* **Try it**
Beginning with the line below that contains "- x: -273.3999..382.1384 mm" and ending with the line that contains "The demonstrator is", copy every line exactly. Copy nothing else.

====== The data ======

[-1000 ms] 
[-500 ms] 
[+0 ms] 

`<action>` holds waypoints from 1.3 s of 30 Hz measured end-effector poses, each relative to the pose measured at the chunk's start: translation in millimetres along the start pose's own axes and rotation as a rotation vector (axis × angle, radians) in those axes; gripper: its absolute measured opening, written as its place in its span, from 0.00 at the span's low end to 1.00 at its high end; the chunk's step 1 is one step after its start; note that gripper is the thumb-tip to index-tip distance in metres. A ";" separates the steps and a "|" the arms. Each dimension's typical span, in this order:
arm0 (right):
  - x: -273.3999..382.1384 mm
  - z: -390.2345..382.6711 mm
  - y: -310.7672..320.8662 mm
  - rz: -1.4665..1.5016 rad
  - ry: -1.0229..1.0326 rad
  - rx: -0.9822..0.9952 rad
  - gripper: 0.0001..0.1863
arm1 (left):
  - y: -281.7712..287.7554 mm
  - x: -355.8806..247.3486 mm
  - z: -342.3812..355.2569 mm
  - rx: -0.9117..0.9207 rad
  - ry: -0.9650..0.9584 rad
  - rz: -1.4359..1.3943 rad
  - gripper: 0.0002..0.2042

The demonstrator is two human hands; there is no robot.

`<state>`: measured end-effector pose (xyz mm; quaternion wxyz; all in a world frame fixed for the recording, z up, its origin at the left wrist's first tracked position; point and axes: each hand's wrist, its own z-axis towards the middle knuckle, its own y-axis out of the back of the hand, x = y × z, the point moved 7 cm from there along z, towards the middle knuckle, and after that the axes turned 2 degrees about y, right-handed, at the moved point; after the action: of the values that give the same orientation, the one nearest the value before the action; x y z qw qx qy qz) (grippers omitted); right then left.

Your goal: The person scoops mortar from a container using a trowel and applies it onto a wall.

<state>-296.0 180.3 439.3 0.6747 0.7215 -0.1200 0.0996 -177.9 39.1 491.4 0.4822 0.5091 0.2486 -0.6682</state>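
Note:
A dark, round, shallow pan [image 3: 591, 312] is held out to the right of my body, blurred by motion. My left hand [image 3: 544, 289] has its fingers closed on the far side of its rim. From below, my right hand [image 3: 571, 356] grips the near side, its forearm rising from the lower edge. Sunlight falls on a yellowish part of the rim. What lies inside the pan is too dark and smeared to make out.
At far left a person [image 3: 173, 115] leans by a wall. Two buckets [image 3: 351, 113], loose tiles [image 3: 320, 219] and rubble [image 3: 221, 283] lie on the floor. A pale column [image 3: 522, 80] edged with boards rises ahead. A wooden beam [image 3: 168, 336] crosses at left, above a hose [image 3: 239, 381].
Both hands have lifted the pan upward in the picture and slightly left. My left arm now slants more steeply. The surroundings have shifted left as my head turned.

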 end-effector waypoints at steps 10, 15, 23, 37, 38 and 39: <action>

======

* **Worked solution**
  - x: -273.3999..382.1384 mm
  - z: -390.2345..382.6711 mm
  - y: -310.7672..320.8662 mm
  - rz: -1.4665..1.5016 rad
  - ry: -1.0229..1.0326 rad
  - rx: -0.9822..0.9952 rad
  - gripper: 0.0001..0.1863
arm1 (left):
  - y: -281.7712..287.7554 mm
  - x: -355.8806..247.3486 mm
  - z: -342.3812..355.2569 mm
  - rx: -0.9117..0.9207 rad
  - ry: -0.9650..0.9584 rad
  - rz: -1.4359..1.3943 rad
  - gripper: 0.0002..0.2042

The demonstrator is two human hands; there is no robot.

Nothing remains to be added to this answer.